All the media attention this week has been on the announcement of the new iPhone 3G during Steve Jobs’s keynote at Apple’s Worldwide Developers Conference. But for Mac users there was another huge story that day, one that took up only a few seconds of the keynote: Snow Leopard, a brand-new version of Mac OS X.
Apple has been working on Mac OS X for more than a decade, and the public has been able to use it for eight years. In that time, the replacement for the classic Mac OS has grown through several stages: it began in an awkward, half-functional state, progressed into a fully functional replacement for OS 9 with increasing levels of speed and stability, and finally became an entrenched system that advanced by acquiring whizzy new features such as Spotlight and Time Machine.

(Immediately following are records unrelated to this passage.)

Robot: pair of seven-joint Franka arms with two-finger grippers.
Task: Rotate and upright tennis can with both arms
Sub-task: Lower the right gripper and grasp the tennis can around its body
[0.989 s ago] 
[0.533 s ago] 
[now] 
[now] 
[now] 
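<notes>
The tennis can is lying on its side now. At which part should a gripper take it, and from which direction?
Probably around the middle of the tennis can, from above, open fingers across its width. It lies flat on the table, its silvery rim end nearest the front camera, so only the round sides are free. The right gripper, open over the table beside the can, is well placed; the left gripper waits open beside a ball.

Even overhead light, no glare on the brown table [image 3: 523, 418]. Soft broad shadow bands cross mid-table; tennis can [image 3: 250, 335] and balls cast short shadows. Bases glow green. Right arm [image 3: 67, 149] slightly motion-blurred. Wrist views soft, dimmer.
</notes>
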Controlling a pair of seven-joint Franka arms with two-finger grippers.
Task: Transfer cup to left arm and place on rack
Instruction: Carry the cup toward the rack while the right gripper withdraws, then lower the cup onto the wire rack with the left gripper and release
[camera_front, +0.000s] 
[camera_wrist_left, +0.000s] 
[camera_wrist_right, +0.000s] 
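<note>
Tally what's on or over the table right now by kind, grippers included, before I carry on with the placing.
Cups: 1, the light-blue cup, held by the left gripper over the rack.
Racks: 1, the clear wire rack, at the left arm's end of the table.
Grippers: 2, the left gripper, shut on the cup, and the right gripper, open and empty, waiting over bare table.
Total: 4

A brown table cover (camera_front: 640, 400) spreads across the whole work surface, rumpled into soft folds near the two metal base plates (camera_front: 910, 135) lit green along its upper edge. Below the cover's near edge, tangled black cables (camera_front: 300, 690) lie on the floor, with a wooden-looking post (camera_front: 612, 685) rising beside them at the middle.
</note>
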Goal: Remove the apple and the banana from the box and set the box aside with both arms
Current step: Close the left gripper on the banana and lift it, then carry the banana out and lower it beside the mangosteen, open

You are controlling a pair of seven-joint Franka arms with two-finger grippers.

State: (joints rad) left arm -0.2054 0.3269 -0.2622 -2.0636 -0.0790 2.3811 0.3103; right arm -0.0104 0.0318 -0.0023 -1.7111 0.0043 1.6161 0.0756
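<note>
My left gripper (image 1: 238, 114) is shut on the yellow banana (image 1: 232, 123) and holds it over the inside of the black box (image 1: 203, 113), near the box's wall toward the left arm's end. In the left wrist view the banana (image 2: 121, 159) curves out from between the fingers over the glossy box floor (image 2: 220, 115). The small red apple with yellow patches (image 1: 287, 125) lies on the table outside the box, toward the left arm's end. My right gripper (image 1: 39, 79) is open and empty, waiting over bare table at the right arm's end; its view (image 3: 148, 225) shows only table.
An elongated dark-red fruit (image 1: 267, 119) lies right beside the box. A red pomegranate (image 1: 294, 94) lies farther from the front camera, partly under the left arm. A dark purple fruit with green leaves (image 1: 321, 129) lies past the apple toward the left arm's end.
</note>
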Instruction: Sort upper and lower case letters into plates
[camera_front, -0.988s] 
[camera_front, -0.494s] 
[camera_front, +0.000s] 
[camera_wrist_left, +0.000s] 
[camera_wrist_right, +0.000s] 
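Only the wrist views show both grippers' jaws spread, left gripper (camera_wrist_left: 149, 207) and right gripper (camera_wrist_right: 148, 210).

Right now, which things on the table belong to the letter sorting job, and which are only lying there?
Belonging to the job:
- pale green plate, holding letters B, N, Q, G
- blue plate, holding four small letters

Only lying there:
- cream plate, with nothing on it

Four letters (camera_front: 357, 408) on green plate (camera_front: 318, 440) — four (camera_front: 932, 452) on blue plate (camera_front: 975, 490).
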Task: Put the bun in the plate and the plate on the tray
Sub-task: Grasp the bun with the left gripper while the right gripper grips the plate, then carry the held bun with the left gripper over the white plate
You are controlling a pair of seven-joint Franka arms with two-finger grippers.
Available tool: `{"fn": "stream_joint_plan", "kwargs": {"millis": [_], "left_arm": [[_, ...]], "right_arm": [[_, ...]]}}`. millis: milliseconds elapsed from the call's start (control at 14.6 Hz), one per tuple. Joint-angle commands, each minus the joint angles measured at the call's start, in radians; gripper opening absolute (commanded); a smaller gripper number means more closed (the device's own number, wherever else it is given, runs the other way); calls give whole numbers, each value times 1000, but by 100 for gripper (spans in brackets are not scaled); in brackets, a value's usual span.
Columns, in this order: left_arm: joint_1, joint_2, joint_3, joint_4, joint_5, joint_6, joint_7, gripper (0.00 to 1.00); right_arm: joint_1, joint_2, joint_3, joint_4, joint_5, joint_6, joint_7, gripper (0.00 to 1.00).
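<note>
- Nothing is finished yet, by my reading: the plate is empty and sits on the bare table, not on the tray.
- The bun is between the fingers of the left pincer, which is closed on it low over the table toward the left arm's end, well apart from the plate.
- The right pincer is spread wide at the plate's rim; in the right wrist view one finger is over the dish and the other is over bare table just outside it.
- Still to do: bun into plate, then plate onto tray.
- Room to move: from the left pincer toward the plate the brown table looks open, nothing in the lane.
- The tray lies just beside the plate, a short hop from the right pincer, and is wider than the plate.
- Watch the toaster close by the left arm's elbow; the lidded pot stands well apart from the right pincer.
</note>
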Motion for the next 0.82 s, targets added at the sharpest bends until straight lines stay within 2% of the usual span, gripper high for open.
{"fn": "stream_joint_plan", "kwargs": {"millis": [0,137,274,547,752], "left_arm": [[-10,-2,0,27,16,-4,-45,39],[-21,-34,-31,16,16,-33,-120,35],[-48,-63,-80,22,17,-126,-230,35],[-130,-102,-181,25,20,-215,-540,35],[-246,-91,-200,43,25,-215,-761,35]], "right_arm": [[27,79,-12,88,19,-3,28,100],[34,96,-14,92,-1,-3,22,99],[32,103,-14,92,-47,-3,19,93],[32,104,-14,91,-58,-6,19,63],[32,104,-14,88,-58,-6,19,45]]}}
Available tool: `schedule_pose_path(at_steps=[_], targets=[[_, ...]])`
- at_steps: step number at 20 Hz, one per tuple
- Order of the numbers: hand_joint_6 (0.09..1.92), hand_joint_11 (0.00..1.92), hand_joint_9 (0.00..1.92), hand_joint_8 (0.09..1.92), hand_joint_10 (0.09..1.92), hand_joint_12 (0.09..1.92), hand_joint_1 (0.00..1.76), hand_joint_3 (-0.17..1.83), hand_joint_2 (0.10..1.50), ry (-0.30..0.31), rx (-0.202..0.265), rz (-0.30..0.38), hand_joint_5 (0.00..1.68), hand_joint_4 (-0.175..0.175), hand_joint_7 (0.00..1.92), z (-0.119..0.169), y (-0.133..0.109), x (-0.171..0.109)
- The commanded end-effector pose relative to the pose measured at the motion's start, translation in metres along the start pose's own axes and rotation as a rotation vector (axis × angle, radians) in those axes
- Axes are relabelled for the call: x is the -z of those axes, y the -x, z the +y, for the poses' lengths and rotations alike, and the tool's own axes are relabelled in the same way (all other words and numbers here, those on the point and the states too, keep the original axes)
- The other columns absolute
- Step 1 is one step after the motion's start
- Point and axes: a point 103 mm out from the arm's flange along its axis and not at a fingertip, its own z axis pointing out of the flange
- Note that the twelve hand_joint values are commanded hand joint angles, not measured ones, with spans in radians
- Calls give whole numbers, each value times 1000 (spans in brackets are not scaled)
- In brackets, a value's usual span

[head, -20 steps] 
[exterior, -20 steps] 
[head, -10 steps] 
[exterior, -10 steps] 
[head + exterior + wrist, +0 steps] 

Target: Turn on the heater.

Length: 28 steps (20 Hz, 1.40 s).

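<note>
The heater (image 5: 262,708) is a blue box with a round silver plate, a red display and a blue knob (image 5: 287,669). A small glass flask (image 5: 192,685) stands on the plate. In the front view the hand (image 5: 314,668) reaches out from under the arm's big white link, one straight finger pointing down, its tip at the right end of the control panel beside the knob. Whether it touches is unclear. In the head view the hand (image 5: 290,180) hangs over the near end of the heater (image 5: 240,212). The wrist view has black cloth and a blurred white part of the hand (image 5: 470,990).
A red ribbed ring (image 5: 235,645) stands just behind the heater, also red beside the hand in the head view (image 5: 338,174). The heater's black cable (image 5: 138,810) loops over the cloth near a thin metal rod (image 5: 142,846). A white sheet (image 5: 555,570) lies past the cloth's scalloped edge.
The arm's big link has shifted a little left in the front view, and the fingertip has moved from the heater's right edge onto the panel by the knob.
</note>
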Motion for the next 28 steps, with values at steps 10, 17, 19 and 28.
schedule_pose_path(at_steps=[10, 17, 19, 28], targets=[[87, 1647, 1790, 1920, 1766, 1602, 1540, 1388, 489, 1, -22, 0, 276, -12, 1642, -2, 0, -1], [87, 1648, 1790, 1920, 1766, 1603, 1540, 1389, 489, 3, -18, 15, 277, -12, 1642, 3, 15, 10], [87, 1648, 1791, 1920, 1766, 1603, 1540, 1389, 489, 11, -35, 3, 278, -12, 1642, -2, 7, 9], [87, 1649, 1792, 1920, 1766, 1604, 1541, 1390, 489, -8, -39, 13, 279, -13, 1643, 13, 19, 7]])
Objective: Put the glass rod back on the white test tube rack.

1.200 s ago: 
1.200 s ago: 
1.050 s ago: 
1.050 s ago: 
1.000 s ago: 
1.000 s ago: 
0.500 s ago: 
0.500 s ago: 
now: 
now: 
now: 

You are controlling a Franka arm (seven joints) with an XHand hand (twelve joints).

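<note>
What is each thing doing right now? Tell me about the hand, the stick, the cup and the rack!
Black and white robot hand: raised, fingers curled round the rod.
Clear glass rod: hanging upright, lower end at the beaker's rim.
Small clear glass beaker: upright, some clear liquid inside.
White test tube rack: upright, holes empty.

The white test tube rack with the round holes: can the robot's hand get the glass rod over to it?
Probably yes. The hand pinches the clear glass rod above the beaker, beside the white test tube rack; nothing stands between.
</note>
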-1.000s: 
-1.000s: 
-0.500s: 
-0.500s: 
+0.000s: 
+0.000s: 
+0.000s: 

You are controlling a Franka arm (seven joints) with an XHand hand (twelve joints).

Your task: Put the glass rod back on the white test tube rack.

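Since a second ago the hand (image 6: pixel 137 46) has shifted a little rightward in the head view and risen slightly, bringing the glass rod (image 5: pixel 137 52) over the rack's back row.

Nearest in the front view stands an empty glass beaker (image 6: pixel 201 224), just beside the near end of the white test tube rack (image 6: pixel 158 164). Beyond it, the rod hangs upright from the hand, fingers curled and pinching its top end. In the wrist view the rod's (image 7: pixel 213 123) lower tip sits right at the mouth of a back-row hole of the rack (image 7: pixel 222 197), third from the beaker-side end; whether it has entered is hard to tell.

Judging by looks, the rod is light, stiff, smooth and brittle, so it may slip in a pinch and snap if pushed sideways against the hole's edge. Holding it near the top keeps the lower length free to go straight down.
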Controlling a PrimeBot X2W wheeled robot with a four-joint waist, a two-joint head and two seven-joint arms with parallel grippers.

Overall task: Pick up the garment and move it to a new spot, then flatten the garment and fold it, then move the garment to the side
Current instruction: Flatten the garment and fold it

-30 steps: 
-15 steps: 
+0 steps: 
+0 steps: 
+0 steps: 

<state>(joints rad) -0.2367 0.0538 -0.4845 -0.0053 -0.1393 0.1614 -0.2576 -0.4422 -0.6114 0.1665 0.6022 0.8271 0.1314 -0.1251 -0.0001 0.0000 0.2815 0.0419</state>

Early in Mac OS X’s history, the operating system sped up with each new version, as Apple engineers tuned the code and got it working better. But those improvements have faded, and the last two releases have certainly been no faster than their predecessors. Instability, too, has returned to Mac OS X. (The title of my predecessor Rick LePage’s opinion piece, “What I Hate About Leopard,” says it all.)
So how refreshing was it for Apple to announce—albeit out of the spotlight of the keynote, via press release—that Apple is taking a break from rolling out Mac OS X updates with hundreds of new features. Instead, the next major release of Mac OS X will focus on speed and stability.
One of the challenges the entire computing industry has had to deal with in the past few years is the fact that processors just aren’t getting faster very quickly. Chipmakers have managed to offset this by adding processor cores instead. A few years ago, only the most high-end pro Mac would even have two processor cores, but today every Mac has at least two.
The problem is, operating systems and software just don’t take advantage of chips with multiple cores. Our Speedmark tests, which measure 17 common Mac tasks, show that the eight-core 2.8GHz Mac Pro is only twice as fast as the 1.83GHz Mac mini Core 2 Duo. In terms of pure processing power, it should be at least four times as fast—but in many real-world situations, Mac OS X and the programs that run on it just can’t take advantage of the Mac Pro’s superior hardware.
That’s an area that Apple is focusing on with Snow Leopard. Toss in an additional focus on using the power of your Mac’s graphics processor, and the result should be major improvements in speed, not only now, but in the future.
And Apple says that Snow Leopard will also be smaller, taking up less space on your Mac. That can’t be a surprise, though, when you consider that much of the work Apple is doing to make Snow Leopard faster and more stable will not just benefit Macs. It’ll benefit the other devices that run OS X: iPhones, iPod touches, Apple TVs, and who knows what other future Apple hardware innovations?
Snow Leopard isn’t expected to be ready until about a year from now. Macworld will keep you up to date on what’s going on, as always. But several thousand points out of ten to Apple for having the courage to step off the new-feature bandwagon and focus on making Mac OS X faster and more stable.